* [WORK TO BE COMPLETED]: Retype the whole listing, character for character.
/---
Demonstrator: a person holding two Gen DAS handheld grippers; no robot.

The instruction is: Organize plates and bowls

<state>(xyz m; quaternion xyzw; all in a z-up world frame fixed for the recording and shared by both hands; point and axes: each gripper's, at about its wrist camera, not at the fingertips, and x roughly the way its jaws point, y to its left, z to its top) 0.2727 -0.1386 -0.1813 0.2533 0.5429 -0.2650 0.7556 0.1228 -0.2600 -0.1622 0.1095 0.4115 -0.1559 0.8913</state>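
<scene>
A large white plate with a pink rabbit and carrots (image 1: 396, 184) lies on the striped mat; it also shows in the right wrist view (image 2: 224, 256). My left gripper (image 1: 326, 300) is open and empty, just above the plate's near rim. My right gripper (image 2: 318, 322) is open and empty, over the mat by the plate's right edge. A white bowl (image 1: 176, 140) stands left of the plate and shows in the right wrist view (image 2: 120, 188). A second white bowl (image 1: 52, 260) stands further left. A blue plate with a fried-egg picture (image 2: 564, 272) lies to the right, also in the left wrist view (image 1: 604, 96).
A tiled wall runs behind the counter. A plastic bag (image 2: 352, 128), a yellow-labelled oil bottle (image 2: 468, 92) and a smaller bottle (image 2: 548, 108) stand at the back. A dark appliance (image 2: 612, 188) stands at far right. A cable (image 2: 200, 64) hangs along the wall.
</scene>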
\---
* [REPLY TO THE EXERCISE]:
Demonstrator: a person holding two Gen DAS handheld grippers; no robot.

The instruction is: Organize plates and bowls

<state>(xyz m; quaternion xyzw; all in a z-up world frame fixed for the recording and shared by both hands; point and axes: each gripper's, at about its wrist camera, not at the fingertips, and x roughly the way its jaws point, y to its left, z to its top) 0.2727 -0.1386 -0.1813 0.2533 0.5429 -0.2650 0.7556 0.1228 -0.2600 -0.1622 0.1095 0.4115 -0.1559 0.8913</state>
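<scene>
A large white plate with a pink rabbit and carrots (image 1: 396, 184) lies on the striped mat; it also shows in the right wrist view (image 2: 224, 256). My left gripper (image 1: 326, 300) is open and empty, just above the plate's near rim. My right gripper (image 2: 318, 322) is open and empty, over the mat by the plate's right edge. A white bowl (image 1: 176, 140) stands left of the plate and shows in the right wrist view (image 2: 120, 188). A second white bowl (image 1: 52, 260) stands further left. A blue plate with a fried-egg picture (image 2: 564, 272) lies to the right, also in the left wrist view (image 1: 604, 96).
A tiled wall runs behind the counter. A plastic bag (image 2: 352, 128), a yellow-labelled oil bottle (image 2: 468, 92) and a smaller bottle (image 2: 548, 108) stand at the back. A dark appliance (image 2: 612, 188) stands at far right. A cable (image 2: 200, 64) hangs along the wall.
</scene>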

No part of the exercise remains unanswered.